J Neurol Surg B Skull Base 2020; 81(S 01): S1-S272
DOI: 10.1055/s-0040-1702520
Oral Presentations
Georg Thieme Verlag KG Stuttgart · New York

Transsphenoidal Approach for Pituitary Adenomas in the Elderly: Meta-analysis of Safety and Surgical Efficacy

Angela M. Richardson
1   University of Miami/Jackson Memorial Hospital, Miami, Florida, United States
,
Sumedh S. Shah
1   University of Miami/Jackson Memorial Hospital, Miami, Florida, United States
,
Justin Cheng
1   University of Miami/Jackson Memorial Hospital, Miami, Florida, United States
,
Ricardo J. Komotar
1   University of Miami/Jackson Memorial Hospital, Miami, Florida, United States
,
Michael E. Ivan
1   University of Miami/Jackson Memorial Hospital, Miami, Florida, United States
,
Jacques J. Morcos
1   University of Miami/Jackson Memorial Hospital, Miami, Florida, United States
› Author Affiliations
Further Information

Publication History

Publication Date:
05 February 2020 (online)

 

Objective: Pituitary adenomas (PA) in the elderly (≥65 years old) represent 5% of all adenomas, and due to an aging population, this proportion is likely to increase. Transsphenoidal surgery (TSS) is a treatment mainstay for these lesions; however, safety and efficacy of TSS in the elderly is controversial. Here, we perform a safety and efficacy meta-analysis of TSS for PAs in the elderly.

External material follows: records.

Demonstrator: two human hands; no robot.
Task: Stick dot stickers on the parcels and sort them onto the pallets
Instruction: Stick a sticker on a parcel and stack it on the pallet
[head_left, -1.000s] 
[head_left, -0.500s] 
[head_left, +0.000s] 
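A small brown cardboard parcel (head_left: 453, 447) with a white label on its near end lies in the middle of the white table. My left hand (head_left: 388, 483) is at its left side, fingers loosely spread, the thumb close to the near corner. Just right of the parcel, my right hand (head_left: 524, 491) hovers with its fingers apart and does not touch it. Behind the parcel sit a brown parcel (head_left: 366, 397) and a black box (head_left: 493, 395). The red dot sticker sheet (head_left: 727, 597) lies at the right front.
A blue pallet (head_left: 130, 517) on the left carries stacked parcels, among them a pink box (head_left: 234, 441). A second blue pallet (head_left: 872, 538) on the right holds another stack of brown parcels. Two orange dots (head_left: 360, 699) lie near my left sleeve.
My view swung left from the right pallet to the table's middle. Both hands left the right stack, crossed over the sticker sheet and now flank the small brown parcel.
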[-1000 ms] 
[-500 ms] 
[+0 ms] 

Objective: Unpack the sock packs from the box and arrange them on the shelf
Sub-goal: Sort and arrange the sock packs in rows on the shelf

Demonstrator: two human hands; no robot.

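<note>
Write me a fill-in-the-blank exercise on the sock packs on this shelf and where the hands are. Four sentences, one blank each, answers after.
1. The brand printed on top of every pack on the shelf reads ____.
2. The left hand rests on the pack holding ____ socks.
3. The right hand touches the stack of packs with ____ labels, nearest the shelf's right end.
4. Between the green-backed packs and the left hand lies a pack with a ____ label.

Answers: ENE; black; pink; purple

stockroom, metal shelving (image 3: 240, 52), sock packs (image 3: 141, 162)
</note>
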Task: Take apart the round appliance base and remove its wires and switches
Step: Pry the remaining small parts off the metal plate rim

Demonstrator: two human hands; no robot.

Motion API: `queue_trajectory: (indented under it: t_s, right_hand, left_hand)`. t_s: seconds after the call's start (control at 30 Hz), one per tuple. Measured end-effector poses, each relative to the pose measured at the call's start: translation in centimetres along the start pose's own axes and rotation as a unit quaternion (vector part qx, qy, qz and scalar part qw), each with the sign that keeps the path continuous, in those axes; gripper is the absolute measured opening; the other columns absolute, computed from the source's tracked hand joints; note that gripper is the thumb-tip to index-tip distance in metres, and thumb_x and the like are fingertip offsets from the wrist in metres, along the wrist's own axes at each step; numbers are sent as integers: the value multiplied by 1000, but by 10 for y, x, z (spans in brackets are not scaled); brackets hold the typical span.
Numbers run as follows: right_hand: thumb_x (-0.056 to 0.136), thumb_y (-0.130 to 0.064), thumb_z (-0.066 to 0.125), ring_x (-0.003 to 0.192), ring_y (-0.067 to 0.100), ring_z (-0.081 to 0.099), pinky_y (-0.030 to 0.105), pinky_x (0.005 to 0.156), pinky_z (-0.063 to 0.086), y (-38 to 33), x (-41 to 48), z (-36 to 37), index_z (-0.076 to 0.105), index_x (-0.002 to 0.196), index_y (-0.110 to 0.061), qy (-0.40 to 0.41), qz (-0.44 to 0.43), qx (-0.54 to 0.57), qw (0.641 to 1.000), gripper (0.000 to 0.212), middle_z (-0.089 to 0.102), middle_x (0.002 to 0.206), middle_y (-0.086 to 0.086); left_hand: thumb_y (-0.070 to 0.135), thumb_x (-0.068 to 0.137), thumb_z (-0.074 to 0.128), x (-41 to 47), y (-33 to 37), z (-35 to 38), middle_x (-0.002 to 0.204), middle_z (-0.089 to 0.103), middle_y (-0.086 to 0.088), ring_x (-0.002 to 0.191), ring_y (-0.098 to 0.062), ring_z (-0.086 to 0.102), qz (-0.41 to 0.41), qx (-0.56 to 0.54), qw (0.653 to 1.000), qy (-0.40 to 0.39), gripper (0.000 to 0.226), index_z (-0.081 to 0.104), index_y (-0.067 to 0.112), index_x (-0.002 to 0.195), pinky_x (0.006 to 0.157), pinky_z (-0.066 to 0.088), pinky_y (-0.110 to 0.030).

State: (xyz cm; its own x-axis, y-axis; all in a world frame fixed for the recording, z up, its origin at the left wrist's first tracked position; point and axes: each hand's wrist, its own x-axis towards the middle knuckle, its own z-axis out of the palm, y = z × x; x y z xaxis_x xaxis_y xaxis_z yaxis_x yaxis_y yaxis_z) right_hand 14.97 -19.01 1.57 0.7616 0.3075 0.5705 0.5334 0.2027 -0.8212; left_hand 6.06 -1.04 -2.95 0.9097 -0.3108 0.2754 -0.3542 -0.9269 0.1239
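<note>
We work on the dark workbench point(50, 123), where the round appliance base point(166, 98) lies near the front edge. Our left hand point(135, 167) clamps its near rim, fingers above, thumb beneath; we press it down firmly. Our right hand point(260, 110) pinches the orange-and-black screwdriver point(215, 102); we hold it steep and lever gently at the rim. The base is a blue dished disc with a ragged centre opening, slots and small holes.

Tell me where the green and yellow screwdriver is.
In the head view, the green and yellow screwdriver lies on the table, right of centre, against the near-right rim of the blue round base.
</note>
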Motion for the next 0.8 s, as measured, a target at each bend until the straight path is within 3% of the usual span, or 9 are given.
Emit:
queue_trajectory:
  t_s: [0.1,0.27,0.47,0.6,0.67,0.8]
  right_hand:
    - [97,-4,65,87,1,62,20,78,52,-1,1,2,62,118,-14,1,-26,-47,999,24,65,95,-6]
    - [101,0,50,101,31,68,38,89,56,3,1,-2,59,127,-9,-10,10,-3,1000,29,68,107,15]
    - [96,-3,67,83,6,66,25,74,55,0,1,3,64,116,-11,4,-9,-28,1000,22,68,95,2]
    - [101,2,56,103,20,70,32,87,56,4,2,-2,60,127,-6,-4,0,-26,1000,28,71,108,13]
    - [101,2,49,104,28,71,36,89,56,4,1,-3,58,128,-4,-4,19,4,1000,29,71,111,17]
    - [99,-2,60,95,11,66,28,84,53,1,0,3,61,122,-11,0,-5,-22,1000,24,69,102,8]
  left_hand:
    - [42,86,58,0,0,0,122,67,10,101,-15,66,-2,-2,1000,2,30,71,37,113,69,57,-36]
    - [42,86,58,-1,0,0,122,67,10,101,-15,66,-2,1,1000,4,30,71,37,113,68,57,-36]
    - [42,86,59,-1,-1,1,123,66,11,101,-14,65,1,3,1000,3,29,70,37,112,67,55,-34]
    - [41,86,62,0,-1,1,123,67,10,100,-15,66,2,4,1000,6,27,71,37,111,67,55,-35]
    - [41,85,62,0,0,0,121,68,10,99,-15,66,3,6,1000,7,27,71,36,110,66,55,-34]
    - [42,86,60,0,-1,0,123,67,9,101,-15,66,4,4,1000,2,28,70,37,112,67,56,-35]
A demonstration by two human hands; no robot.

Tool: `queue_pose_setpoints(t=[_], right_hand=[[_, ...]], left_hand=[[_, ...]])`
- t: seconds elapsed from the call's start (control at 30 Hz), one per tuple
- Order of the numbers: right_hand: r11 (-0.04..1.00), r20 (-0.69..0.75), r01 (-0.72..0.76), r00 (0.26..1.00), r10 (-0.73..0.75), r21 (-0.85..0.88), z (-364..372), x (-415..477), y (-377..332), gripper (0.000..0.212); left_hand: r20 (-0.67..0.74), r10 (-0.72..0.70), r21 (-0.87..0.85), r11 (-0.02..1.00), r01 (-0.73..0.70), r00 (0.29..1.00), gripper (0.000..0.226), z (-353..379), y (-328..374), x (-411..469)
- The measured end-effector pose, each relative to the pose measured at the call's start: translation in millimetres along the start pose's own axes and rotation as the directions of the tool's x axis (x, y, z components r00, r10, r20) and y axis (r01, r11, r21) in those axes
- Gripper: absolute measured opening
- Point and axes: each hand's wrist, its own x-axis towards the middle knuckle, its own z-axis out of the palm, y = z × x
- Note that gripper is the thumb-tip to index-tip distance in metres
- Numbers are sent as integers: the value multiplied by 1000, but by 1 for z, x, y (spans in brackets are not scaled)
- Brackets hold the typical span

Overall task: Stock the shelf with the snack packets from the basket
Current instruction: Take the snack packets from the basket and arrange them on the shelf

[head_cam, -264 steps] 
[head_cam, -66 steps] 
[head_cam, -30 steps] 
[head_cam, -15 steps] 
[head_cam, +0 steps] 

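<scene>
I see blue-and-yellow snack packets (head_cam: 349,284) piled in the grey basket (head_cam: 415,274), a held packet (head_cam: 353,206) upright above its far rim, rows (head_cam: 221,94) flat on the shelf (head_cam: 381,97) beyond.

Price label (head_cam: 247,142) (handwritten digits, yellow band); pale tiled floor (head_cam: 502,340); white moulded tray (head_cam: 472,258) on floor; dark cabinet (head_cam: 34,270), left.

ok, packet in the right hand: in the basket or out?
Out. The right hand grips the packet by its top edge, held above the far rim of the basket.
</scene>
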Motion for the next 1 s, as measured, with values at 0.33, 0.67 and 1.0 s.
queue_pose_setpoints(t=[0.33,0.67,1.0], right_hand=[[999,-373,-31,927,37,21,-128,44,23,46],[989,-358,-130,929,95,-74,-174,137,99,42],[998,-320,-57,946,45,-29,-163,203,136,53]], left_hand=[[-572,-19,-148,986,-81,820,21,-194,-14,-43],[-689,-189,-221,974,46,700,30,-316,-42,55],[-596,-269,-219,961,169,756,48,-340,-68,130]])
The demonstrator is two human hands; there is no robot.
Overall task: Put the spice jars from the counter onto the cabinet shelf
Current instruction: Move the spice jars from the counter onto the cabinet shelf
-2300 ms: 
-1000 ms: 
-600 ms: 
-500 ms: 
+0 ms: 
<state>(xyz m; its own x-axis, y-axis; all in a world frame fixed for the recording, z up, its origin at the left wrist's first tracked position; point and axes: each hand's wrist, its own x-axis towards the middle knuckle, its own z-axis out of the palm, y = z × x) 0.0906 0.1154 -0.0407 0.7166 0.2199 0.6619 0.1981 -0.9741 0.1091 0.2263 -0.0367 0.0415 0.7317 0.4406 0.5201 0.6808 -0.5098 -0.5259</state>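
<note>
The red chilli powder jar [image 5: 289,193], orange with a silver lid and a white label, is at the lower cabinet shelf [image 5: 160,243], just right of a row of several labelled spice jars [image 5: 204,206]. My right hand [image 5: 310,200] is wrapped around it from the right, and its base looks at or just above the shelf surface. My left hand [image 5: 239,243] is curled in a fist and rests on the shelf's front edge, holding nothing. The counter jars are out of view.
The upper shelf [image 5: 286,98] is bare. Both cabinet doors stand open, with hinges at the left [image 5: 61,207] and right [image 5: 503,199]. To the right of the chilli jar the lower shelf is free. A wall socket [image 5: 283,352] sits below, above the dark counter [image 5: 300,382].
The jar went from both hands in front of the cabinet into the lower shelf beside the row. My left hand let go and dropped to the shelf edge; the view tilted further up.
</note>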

Methods: A literature search of PubMed and Google Scholars databases was performed to capture pertinent English-language studies from 1995 to 2019 discussing efficacy (extent of resection; recurrence) and safety (complication; mortality) of TSS in patients ≥65 years. Search terms included combinations of “transsphenoidal” and “elderly” (e.g., [“transsphenoidal surgery” AND “elderly”], so forth). Data extraction was performed by two authors (S.S.S. and J.C.).

Results: Twenty-six papers describing 1,264 elderly patients undergoing TSS for PAs were identified, six of which included 1,610 non-elderly (<65 years) control patients undergoing similar treatment. Average age (72.7 ± 4.2 vs. 39.5 ± 9.9 years, p < 0.0001), male gender (62 vs. 41%, p < 0.0001), and American Society of Anesthesiology preoperative scores (p < 0.001) were significantly higher in the elderly group versus control group. Nonfunctional PAs were the most common tumor type in both groups (63 and 55%). Average length of stay was similar between elderly and non-elderly cohorts (6.2 vs. 6.0 days). Comparison between surgically treated elderly and non-elderly patients revealed no difference in rates of gross total resection (59 vs. 71%, p = 0.22), recurrence (8.4 vs. 20.1%, p = 0.054), intraoperative complications (1.1 vs. 1.3%, p = 0.35; mainly intraoperative CSF leak), serious postoperative complication (4.5 vs. 6.0%, p = 0.62), or disease-related mortality at follow-up (0.4 vs. 0.2%, p = 0.64). However, the rates of intraoperative CSF leak were lower in the elderly cohort (OR: 0.4, 95% CI: 0.26–0.67, p < 0.01). As expected, all-cause mortality was higher in the elderly group (OR: 4.22, 95% CI: 1.28–13.9, p = 0.01).

Conclusion: Elderly patients are not subject to higher rates of overall complications than the non-elderly cohort. Lower rates of intraoperative CSF leak were seen in the elderly population; we hypothesize that this decreased risk of intraoperative CSF leak in the elderly is related to more conservative resection strategies in an attempt to avoid complications. The results of this meta-analysis indicate that age should not be a sole contraindication to TSS.